O que na verdade acontece com todos os secundários, todos pouco trabalhados. Seria muito bom ver mais da irmã da Mulan, são perdidas várias oportunidades de mostrar os amigos dela ajudando e até mesmo o interesse amoroso Honghui (Yoson An) aparece pouco, mas algo bom dele é ter aquele ar bissexual assim como Shang tinha, o que é ótimo não terem tirado e na verdade terem até ressaltado.

Algumas coisas são excessivamente explicadas  e não existe nenhuma cena icônica como na animação, apesar de ter uma mais para o final que é bonita, ela não fica na memória.  A cena do cabelo sendo cortado com a espada não está presente, tanto por cabelo grande não ser uma questão, quanto por não ser possível cortar um cabelo com uma espada, pelo menos não do modo limpo e satisfatório que vemos na animação.

Temos muitas conveniências de roteiro, algo normal de Hollywood, mas nesse filme muitas pessoas assistiram com um olhar bem afiado e não perdoaram quase nenhum desses furos,  talvez por conta da grande expectativa criada, mas me surpreendi de algumas pessoas que aceitam carros andando no gelo não terem aceitado a protagonista lutando de cabelo solto, sendo que todas as heroínas hollywoodianas meio que já fazem  isso.

Também vi recentemente uma matéria (apenas por cima, tenho que admitir que não li o texto completo), cujo título falava sobre como Mulan não rompia nenhum estereótipo e era na verdade um, por mostrar que apenas uma mulher com poderes merece ser respeitada, e não deixa de ser uma interpretação válida. Mas, pra mim, esse ponto é muito mais sobre como uma mulher esconde seu potencial para agradar a um homem ou a uma sociedade. Como mulheres que durante tanto tempo escreveram livros e trabalhos científicos sob pseudônimos masculinos ou mesmo usando o nome de homens próximos para serem aceitas. Hoje isso pode ser visto, em escala muito menor, com mulheres que jogam jogos multiplayer e usam nicks masculinos, pois com esses nomes são bons jogadores, mas se mostrarem que são mulheres vão ter que ouvir todo tipo de absurdo e assédio, além de ter o próprio jogo dificultado pelos outros jogadores.

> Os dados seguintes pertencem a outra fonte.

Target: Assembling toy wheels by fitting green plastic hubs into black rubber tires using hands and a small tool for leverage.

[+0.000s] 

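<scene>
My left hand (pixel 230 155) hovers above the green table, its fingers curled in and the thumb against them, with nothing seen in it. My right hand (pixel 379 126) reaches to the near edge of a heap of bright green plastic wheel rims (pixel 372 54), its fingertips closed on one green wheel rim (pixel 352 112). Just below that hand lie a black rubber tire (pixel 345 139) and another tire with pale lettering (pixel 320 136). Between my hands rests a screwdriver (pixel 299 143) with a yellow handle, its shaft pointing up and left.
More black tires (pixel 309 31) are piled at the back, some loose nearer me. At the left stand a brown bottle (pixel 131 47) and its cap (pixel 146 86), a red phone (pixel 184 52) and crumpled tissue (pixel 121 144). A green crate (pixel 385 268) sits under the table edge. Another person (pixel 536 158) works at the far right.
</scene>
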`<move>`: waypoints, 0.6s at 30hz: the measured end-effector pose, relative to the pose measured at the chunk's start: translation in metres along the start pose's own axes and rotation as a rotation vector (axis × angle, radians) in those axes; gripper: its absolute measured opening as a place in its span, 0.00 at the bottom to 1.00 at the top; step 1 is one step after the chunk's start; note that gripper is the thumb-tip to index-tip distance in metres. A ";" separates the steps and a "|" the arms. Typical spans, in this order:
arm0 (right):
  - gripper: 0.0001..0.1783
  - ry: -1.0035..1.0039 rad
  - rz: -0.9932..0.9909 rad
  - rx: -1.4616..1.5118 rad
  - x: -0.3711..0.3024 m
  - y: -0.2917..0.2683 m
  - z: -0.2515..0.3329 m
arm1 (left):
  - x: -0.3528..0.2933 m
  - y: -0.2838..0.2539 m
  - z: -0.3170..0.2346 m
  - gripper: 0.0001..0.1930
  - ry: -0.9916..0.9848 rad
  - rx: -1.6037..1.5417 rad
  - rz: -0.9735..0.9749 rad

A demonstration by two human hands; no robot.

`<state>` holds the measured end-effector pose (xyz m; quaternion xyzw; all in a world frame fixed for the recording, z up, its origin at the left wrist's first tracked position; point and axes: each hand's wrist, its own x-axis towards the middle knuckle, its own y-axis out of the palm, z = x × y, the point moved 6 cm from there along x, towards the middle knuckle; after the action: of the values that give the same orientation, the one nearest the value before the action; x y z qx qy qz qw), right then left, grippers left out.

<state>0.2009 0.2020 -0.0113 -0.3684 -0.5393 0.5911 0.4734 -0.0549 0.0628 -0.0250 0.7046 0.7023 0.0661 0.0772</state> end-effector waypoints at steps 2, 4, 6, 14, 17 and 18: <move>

No caso da Mulan, ela é uma mulher que não apenas luta bem, mas que tem talento, vocação para isso, e tem que esconder as habilidades para que os homens não se sintam humilhados por uma mulher ser melhor do que eles em algo que ela nunca deveria saber fazer. Do mesmo jeito que hoje existem situações em que mulheres se anulam para não mostrar que sabem mais do que um homem porque muitos adotam uma postura imatura e desagradável se isso acontece. Enfim, essa é a minha interpretação sobre isso.

Sinceramente, não acho que Mulan seja um filme ruim, mas obviamente também não é perfeito, se envolveu em polêmicas demais, criou expectativas demais, até por culpa da própria Disney, e se fosse lançado em um contexto normal teria uma recepção e uma bilheteria bem melhor, mas ao que tudo indica, o filme conseguiu se pagar, resta saber como vai ser o lucro.

Como bem discutido no nosso grupo do Telegram do SMUC, quem perde se Mulan não der uma boa bilheteria não é a Disney, somos nós, em não mostrar que queremos sim mais filmes de ação dirigidos por mulheres, protagonizados por mulheres e com representatividade asiática.

No fim, Mulan pelo menos acaba servindo como uma espécie de vitrine, já que querendo ou não é um filme ocidental sobre a China, para ocidentais verem. Serve bem para nos deixar encantados e interessados em saber mais sobre o país, mostrando sua riqueza cultural. Algo bom, visto que com tudo que acontece hoje, para muitos a China se tornou sinônimo de coronavírus, doença, medo e morte, mas o filme troca isso por beleza, tradição, riqueza e poder.

No mais, vamos nos preparar, porque não vai ser o último lançamento bagunçado da Disney, Viúva Negra (Black Widow, 2021) e Soul (2020) já estão enfrentando os mesmos problemas e incertezas.